Il poema canta in sei libri, con sincerità d'ispirazione religiosa e con solennità di forma, la Redenzione, colorendo con drammatica efficacia gli episodî salienti della narrazione evangelica. Non si può dire che il V. contamini, come I. Sannazzaro nel De partu Virginis, la sostanza cristiana con lo spirito pagano; si nota anzi un certo distacco fra la disciplina tutta formale del suo classicismo e la rigidità medievale del suo pensiero e della sua coscienza. Premuto dal peso dei suoi propositi, schiacciato dall'argomento, egli procede con stento. L'ispirazione rimane estranea all'opera, incapace di dominarla; e d'altra parte lo stile, troppo aderente ai modi virgiliani nelle parlate, negli episodî e nelle descrizioni, ha un non so che di uniforme e d'impersonale. Lontana dall'essere un capolavoro, la Cristiade rappresenta tuttavia, per l'ampiezza dello sviluppo e per l'organicità dell'architettura, un tentativo poetico d'importanza notevolissima; e se pur non si voglia vedere nel V. un precursore di Milton e di Klopstock, certo esercitò sul Tasso un'influenza tutt'altro che trascurabile. Fra le minori composizioni va ricordato un poemetto sul gioco degli scacchi (Schacchia ludus), graziosa parodia mitologica, e un altro sulla coltura del baco da seta (Bombycum libri duo), ricamo georgico di squisita fattura. Per aderire a una richiesta dei suoi concittadini, compose in esametri una poetica (Poeticorum libri tres) notevole soprattutto perché ferma ancora nel culto della latinità di fronte all'ellenismo ormai dilagante. Virgiliano in poesia, modellò su Cicerone la sua prosa, e ciceronianamente intitolò un suo trattato (De reipublicae dignitate libri duo) dedicato al cardinale Reginaldo Polo. Dettò, pure in latino, egloghe, carmi, inni, orazioni, lettere.
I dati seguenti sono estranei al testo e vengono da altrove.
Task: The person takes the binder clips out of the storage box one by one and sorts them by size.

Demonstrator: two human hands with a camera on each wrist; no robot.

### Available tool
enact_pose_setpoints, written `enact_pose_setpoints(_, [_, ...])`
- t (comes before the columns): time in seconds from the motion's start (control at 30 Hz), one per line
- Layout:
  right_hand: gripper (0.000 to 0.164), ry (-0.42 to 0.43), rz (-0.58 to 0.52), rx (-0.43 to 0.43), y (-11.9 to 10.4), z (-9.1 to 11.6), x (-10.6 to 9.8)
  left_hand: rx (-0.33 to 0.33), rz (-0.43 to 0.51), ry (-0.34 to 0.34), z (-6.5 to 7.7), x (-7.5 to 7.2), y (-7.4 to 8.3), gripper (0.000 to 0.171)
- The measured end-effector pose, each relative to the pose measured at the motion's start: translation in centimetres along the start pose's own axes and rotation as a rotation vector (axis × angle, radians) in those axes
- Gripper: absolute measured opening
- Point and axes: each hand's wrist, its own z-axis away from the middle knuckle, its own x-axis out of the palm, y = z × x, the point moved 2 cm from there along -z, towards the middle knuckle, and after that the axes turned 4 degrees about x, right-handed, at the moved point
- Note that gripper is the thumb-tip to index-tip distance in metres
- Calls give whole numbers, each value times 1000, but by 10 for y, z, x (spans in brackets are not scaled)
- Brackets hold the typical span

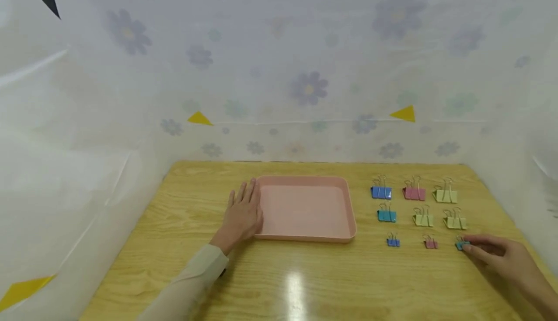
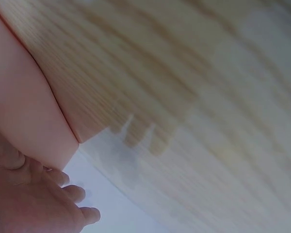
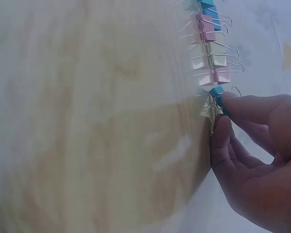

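Observation:
My left hand (image 1: 244, 212) lies with straight fingers along the left wall of a shallow pink tray (image 1: 305, 237), its palm side against the tray. In the left wrist view, this hand (image 2: 34, 194) shows beside the tray's corner (image 2: 34, 107). At the front right, my right hand (image 1: 497, 253) pinches a small teal binder clip (image 1: 461, 245) between thumb and fingertips. The right wrist view shows that clip (image 3: 217, 92) partly covered by the fingers. Nearest to it on the left stands a small pink binder clip (image 1: 431, 243), then a small blue one (image 1: 393, 241).
Larger binder clips stand in two rows behind: a teal one (image 1: 387, 215) and two yellow-green ones (image 1: 424, 220) in the middle, then blue (image 1: 381, 192), pink (image 1: 414, 193) and yellow-green (image 1: 445, 196). Flowered white sheeting (image 1: 270, 93) encloses the wooden table (image 1: 340, 282).

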Motion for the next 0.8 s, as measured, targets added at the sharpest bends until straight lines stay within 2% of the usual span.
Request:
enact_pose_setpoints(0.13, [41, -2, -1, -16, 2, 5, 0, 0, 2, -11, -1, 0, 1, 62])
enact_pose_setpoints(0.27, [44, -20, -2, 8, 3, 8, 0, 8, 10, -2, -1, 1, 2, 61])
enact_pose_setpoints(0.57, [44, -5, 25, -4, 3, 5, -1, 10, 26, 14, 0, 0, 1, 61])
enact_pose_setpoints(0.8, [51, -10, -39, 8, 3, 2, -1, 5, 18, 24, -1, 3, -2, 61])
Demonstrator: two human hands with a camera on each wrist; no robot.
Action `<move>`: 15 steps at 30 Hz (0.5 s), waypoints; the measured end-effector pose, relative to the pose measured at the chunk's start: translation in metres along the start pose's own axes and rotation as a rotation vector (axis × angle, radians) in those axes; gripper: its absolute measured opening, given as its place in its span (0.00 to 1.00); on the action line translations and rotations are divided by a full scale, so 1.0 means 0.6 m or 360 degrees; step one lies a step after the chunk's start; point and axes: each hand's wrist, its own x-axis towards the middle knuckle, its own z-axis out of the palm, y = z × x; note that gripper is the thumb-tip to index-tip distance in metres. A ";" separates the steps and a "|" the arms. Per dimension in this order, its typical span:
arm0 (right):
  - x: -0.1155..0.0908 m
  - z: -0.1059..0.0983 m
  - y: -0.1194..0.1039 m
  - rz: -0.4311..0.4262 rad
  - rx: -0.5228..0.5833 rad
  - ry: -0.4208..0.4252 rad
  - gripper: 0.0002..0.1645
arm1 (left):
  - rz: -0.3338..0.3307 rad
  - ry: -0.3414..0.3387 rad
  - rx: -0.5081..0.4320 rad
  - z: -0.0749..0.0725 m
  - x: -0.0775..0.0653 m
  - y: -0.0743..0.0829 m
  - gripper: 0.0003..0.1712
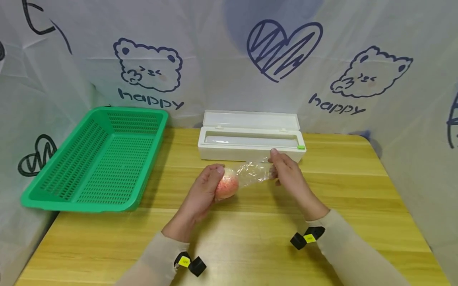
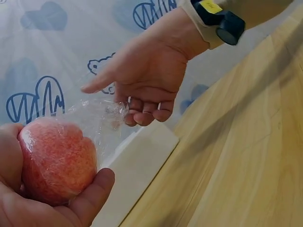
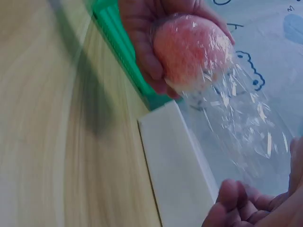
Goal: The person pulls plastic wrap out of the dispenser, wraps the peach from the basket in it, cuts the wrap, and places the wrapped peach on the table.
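Note:
My left hand (image 1: 204, 188) grips a round pink-red peach (image 1: 227, 186), pale at its top, with its fingers curled round the side. Clear plastic wrap (image 1: 255, 173) covers the peach and stretches off it to the right, crinkled and shiny. At the far end of that wrap, my right hand (image 1: 290, 174) holds the loose film at its fingers. In the left wrist view the right hand's thumb points away from its curled fingers (image 2: 142, 111). Both hands are raised in front of a white wrap box (image 1: 250, 153), whose lid (image 1: 250, 120) stands open.
A green slotted basket (image 1: 144, 174) stands at the left of the wooden table (image 1: 243, 242). Inside the box lies a pale roll (image 1: 250, 140), and a small green slider (image 1: 301, 147) sits at its right front edge. A printed cloth (image 1: 222, 59) hangs behind.

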 end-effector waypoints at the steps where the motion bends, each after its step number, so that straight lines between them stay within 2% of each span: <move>1: 0.001 0.004 0.000 0.0006 0.0022 -0.0008 0.41 | 0.0002 0.0006 0.0022 0.001 -0.001 0.000 0.31; 4: 0.001 0.014 0.000 -0.0044 0.0113 0.0047 0.32 | 0.0006 0.0010 0.0078 0.003 -0.005 -0.001 0.34; 7: 0.001 0.021 0.002 -0.0126 0.0243 0.0179 0.24 | 0.0015 -0.0048 0.0039 0.005 -0.010 -0.002 0.31; 10: 0.002 0.023 0.005 -0.0161 0.0360 0.0291 0.22 | 0.0036 -0.0094 -0.0003 0.008 -0.014 -0.002 0.27; 15: 0.005 0.019 0.006 -0.0155 0.0449 0.0300 0.20 | 0.0099 -0.0086 -0.0024 0.015 -0.019 0.005 0.23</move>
Ed.: Opera (Cremona 1550); Poemata omnia cum dialogis (Padova 1731).
Bibl.: V. Lancetti, Della vita e degli scritti di G. Vida, Milano 1856; G. Moroncini, Della Cristiade di M. G. V., Trani 1896; F. Novati, Sedici lettere inedite di M. G. Vida vescovo d'Alba, in Arch. stor. lomb., s. 3ª, X-XI (1898-99); L. Gatta, G. V. e la Cristiade, Palermo 1900; V. Cicchitelli, Sulle opere poetiche di M. G. V., Napoli 1904; id., Sulle opere in prosa di M. G. V., ivi 1909; E. Lopez Celly, La Cristiade di M. G. V., Alatri 1917.